_Exercise description_
For each line in the records that contains "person", make a copy.

_Recorded data_
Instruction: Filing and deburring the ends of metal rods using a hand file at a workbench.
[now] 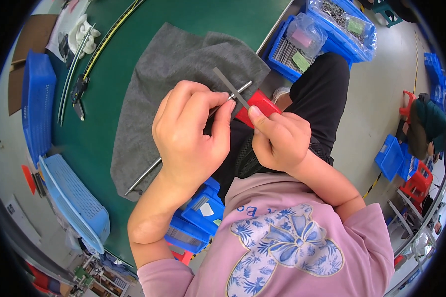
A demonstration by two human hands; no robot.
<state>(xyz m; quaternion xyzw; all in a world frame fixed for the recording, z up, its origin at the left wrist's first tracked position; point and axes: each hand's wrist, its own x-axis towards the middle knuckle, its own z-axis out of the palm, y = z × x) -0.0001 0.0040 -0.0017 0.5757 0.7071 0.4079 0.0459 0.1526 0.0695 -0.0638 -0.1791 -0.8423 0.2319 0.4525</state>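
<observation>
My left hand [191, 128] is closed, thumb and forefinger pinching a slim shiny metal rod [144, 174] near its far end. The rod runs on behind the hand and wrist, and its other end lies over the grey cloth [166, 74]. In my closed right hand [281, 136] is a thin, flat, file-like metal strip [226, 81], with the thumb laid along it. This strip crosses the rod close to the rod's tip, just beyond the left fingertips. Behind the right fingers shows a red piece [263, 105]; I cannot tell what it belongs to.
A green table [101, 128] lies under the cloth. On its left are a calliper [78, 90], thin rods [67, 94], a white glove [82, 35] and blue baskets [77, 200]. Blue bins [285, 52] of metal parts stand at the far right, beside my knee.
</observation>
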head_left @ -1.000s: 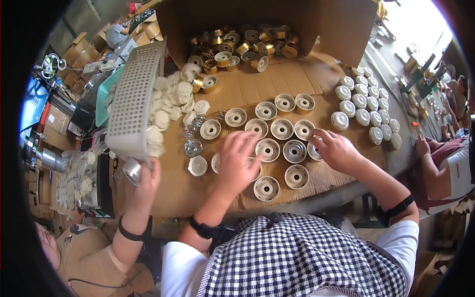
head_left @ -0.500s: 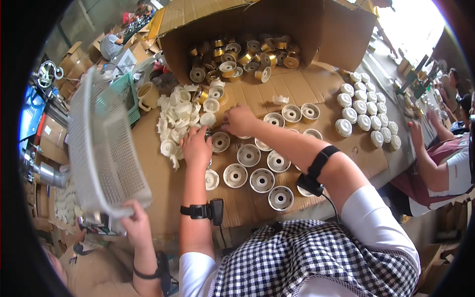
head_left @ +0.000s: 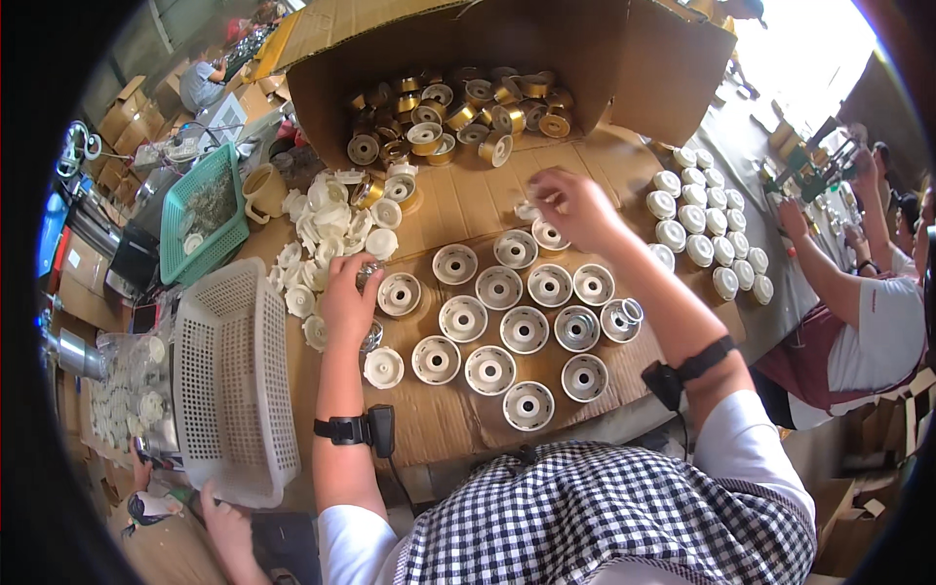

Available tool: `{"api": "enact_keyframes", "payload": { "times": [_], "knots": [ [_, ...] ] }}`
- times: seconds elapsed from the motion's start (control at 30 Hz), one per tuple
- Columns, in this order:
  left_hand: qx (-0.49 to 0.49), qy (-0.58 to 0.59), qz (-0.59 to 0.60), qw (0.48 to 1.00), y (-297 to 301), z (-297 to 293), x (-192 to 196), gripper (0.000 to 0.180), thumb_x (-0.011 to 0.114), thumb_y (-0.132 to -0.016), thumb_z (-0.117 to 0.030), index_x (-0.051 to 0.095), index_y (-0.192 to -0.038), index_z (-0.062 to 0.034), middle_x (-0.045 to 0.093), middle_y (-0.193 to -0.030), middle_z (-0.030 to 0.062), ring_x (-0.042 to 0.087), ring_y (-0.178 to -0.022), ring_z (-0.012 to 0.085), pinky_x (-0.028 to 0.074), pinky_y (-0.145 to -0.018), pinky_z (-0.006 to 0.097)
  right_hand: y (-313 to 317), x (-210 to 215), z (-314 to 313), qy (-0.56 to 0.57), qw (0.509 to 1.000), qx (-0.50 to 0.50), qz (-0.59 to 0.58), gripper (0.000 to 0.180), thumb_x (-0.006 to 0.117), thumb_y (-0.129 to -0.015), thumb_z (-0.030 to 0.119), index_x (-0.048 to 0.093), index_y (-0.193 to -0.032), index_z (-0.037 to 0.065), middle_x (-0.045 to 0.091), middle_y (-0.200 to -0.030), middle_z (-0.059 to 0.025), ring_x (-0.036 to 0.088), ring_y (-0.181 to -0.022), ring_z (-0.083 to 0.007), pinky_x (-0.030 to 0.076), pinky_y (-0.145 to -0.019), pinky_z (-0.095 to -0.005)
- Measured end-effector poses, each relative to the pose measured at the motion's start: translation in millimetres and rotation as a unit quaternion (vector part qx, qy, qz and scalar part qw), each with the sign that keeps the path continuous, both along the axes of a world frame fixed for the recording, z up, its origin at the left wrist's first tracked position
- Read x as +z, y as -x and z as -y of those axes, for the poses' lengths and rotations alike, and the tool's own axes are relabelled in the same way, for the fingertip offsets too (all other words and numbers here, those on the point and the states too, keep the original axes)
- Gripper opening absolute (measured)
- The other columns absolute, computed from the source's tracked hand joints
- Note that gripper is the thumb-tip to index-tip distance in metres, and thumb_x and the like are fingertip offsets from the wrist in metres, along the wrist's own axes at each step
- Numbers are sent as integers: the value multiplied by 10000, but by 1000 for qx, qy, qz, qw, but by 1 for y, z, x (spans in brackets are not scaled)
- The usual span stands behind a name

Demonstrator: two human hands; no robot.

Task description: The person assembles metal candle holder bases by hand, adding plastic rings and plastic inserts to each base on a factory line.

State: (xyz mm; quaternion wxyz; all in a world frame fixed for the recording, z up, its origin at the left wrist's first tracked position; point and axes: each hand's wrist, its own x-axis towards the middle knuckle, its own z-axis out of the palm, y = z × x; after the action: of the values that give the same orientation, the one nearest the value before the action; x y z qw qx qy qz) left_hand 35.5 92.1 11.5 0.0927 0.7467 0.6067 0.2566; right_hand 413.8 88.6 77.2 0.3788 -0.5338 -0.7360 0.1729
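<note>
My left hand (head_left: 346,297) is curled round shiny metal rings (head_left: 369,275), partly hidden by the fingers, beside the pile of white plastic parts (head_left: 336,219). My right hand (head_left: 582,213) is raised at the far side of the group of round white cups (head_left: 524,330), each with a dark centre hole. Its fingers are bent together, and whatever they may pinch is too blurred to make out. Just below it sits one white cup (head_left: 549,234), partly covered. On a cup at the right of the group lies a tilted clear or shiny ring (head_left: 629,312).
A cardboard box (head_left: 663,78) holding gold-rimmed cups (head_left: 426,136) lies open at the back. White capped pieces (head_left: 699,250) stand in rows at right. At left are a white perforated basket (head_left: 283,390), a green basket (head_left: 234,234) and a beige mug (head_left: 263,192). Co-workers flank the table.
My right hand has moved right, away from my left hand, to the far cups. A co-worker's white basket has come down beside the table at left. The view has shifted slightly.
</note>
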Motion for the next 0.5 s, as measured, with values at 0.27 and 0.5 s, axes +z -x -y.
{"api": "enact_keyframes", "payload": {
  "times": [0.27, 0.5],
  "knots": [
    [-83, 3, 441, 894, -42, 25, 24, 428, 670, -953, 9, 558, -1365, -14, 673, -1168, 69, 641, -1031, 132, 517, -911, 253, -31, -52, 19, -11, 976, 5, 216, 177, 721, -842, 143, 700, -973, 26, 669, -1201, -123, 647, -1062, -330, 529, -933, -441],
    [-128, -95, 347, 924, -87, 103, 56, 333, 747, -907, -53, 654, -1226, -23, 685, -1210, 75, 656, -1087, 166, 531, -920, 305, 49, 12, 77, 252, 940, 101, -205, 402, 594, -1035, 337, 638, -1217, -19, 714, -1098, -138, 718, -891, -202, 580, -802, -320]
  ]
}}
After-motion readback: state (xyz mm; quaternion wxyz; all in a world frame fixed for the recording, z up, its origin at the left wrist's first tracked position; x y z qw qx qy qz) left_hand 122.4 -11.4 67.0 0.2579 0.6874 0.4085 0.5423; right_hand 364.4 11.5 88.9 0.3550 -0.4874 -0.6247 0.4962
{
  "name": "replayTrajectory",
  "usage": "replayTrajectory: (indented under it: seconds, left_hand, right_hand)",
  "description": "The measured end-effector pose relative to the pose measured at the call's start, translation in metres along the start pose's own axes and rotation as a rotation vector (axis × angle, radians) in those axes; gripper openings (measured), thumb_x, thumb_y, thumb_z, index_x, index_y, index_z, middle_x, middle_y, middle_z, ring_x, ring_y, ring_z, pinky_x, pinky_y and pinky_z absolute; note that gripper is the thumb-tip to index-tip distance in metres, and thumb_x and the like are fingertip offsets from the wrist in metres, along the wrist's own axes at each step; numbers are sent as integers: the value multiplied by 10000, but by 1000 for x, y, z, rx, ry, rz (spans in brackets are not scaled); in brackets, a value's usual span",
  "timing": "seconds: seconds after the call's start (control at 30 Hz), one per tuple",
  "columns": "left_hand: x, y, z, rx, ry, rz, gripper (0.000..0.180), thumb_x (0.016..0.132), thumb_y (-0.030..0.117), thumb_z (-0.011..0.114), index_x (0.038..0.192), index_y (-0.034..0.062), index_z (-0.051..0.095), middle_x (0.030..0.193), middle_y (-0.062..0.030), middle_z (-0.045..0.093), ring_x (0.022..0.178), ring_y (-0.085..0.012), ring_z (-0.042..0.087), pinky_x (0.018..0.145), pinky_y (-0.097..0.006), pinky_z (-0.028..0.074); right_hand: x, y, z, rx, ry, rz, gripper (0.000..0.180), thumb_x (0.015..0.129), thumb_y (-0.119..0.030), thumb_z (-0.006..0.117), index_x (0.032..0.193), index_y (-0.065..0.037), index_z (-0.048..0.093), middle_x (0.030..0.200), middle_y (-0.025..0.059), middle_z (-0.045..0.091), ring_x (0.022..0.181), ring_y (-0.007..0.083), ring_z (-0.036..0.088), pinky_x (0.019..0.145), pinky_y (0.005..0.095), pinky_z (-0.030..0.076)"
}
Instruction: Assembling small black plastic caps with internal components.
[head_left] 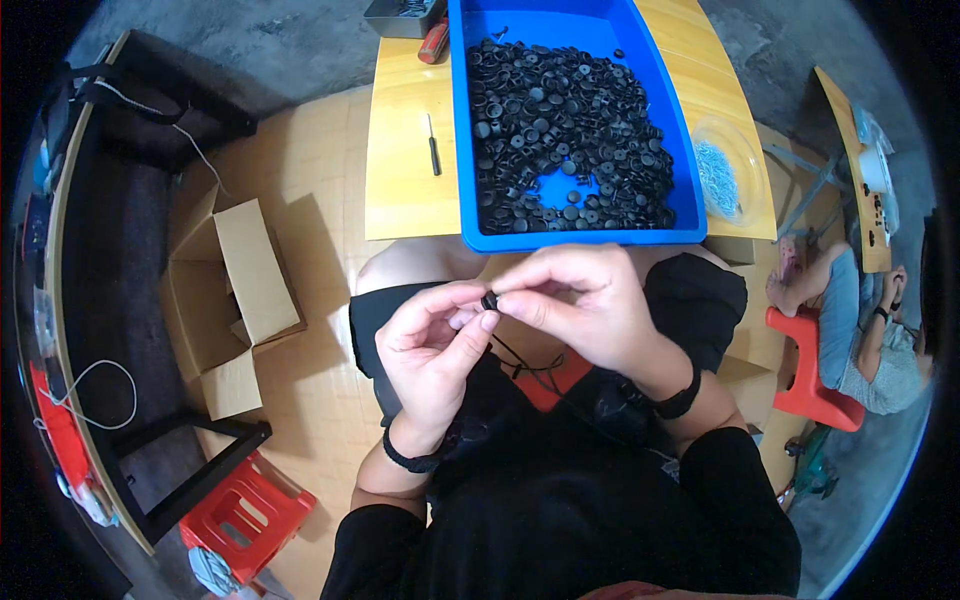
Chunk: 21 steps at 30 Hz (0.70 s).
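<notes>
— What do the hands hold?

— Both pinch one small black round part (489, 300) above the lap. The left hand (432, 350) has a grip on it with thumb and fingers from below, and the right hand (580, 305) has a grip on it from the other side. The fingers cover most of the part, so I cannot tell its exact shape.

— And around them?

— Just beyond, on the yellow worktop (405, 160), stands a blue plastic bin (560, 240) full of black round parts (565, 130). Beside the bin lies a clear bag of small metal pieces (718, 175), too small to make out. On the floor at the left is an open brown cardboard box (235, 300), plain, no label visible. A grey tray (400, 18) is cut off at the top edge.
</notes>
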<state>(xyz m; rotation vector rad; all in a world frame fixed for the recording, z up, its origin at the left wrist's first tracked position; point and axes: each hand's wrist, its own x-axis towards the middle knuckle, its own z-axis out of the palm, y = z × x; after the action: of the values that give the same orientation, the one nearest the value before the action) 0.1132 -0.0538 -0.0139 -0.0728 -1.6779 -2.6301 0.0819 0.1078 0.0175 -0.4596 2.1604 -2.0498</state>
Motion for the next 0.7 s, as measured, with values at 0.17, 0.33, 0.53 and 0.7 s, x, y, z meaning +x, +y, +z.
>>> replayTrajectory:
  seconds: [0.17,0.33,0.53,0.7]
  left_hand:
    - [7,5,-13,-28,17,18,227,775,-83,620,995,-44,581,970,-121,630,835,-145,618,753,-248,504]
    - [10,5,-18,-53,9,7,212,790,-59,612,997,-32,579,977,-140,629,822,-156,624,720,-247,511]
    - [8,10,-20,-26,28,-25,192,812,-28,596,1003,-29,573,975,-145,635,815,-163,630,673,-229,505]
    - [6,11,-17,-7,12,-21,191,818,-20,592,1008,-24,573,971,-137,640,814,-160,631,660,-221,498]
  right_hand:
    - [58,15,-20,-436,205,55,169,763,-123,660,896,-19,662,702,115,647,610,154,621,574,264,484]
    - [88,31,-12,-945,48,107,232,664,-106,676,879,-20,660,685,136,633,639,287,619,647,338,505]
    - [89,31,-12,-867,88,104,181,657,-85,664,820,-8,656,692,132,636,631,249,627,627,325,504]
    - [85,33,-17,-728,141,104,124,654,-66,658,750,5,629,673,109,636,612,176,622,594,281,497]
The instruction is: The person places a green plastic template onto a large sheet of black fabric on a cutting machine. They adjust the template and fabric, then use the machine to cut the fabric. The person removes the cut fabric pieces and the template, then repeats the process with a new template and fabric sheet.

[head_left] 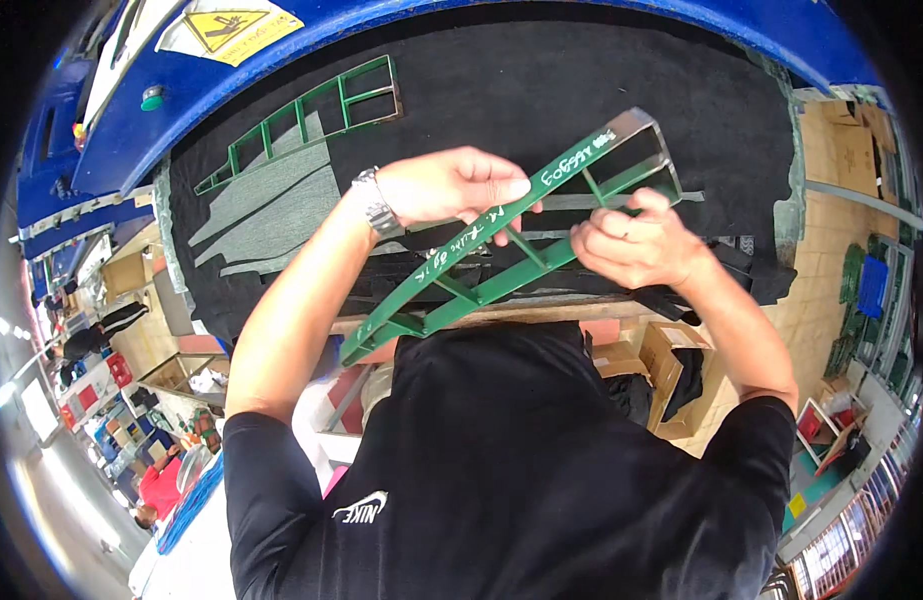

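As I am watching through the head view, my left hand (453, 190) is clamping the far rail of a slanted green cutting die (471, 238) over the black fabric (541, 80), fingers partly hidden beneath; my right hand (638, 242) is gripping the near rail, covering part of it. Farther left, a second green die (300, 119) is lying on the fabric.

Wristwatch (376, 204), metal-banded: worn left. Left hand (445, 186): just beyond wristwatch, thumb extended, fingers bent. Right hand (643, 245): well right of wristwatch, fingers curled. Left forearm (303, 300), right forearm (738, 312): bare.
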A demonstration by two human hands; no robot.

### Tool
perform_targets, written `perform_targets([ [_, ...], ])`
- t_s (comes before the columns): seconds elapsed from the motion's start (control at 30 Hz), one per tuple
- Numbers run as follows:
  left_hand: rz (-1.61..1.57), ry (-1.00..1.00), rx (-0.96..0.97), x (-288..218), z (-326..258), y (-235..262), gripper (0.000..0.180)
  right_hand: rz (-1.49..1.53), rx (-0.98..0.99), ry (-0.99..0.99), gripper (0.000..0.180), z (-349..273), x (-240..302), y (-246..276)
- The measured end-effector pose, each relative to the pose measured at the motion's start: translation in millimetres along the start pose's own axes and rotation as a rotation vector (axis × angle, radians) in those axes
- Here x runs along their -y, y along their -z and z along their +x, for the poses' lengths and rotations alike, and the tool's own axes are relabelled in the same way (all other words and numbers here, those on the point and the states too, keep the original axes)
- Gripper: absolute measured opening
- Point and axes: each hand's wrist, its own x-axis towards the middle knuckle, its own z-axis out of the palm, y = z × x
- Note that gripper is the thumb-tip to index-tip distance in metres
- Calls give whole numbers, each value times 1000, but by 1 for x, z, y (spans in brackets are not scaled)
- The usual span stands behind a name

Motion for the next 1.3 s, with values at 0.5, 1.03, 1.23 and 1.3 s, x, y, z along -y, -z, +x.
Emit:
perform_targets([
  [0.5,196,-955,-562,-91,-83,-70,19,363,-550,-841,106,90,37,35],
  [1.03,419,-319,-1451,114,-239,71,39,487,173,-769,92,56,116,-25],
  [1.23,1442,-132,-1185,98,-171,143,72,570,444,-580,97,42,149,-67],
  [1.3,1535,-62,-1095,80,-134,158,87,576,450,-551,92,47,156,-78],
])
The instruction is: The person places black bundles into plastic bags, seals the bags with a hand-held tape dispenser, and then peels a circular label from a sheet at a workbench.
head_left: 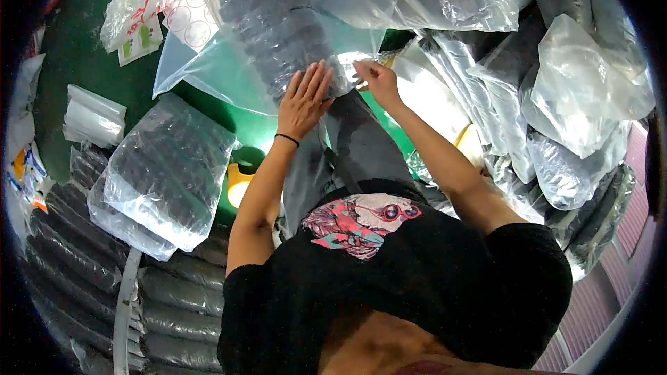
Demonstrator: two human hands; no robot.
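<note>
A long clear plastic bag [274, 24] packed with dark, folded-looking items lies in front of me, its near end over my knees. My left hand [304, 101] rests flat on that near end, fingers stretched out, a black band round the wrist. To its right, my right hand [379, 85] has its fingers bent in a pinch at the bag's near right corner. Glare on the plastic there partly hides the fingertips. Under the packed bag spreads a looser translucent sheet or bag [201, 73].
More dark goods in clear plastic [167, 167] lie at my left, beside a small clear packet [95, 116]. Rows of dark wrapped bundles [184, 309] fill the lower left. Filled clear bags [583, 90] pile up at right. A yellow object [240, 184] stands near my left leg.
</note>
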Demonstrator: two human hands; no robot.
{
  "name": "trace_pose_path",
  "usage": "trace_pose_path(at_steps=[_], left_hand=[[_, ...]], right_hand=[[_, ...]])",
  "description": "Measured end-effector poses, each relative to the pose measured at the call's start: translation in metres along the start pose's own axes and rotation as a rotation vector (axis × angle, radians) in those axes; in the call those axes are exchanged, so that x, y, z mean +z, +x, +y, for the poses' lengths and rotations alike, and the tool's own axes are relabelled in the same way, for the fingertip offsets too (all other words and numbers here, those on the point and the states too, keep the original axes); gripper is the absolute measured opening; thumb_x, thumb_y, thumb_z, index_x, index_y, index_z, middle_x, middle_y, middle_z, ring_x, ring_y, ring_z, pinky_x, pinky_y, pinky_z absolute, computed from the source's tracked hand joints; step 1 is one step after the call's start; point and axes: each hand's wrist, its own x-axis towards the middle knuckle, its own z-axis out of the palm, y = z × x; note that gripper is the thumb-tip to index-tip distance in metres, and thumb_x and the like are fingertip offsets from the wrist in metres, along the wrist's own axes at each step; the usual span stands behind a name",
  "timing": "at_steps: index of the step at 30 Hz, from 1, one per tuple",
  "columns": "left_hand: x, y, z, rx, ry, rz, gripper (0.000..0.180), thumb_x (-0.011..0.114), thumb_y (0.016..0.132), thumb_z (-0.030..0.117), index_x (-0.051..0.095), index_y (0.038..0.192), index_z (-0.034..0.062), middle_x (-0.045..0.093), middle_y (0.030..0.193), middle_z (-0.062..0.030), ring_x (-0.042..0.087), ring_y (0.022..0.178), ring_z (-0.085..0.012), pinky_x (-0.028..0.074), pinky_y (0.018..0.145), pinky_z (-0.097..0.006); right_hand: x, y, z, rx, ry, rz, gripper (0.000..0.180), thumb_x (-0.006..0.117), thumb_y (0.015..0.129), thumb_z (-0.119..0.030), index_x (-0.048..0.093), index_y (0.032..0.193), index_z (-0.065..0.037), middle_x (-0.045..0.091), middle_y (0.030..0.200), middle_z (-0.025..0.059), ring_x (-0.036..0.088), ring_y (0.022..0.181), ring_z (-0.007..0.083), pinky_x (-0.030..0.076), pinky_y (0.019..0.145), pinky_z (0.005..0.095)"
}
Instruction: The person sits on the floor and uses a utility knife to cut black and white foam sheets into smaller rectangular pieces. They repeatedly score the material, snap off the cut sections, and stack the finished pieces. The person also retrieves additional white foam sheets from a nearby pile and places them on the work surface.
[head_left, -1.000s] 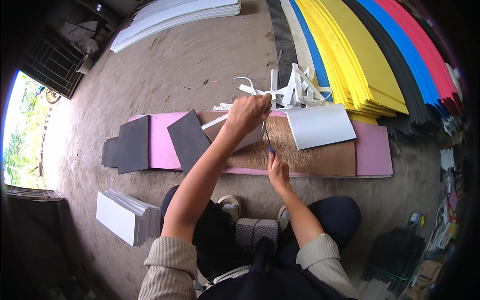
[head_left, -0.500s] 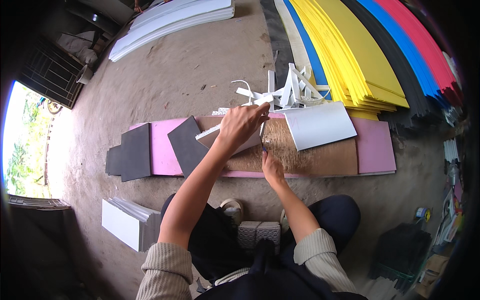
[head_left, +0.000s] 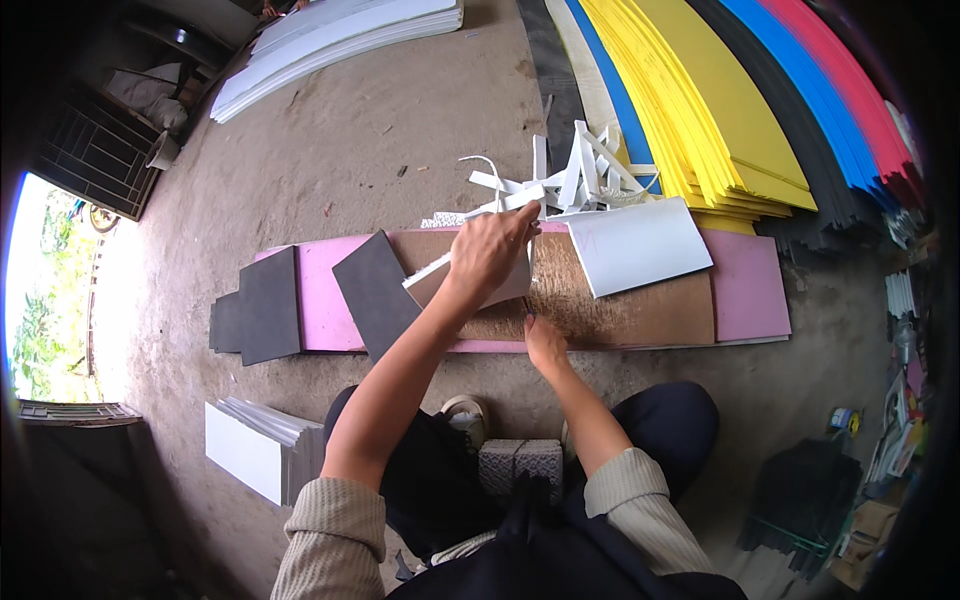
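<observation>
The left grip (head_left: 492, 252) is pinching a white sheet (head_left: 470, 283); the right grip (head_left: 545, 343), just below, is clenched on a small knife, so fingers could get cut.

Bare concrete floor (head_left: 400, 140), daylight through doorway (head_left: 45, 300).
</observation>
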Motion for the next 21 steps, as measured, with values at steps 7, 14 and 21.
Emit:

_Reply_
Task description: The person assembles metal candle holder bases by hand, adding plastic rings and plastic inserts to each base on a factory line.
The instruction is: The person places a green plastic template onto a large sheet of black fabric on a cutting machine. They adjust the template and fabric, then use the machine to cut the fabric. The person removes the cut fabric pieces and the template, then repeats the process with a new template and fabric sheet.
The instruction is: The person places black bundles into plastic bags, seals the bags with a hand-held tape dispenser, and then peels a circular label from a sheet at a workbench.
Instruction: The person sits on the floor and uses a utility knife to cut black and white foam sheets into smaller rectangular pieces. They repeatedly score the material, snap off the cut sections, and stack the finished pieces. The person also retrieves additional white foam sheets from a nearby pile and places them on the work surface.

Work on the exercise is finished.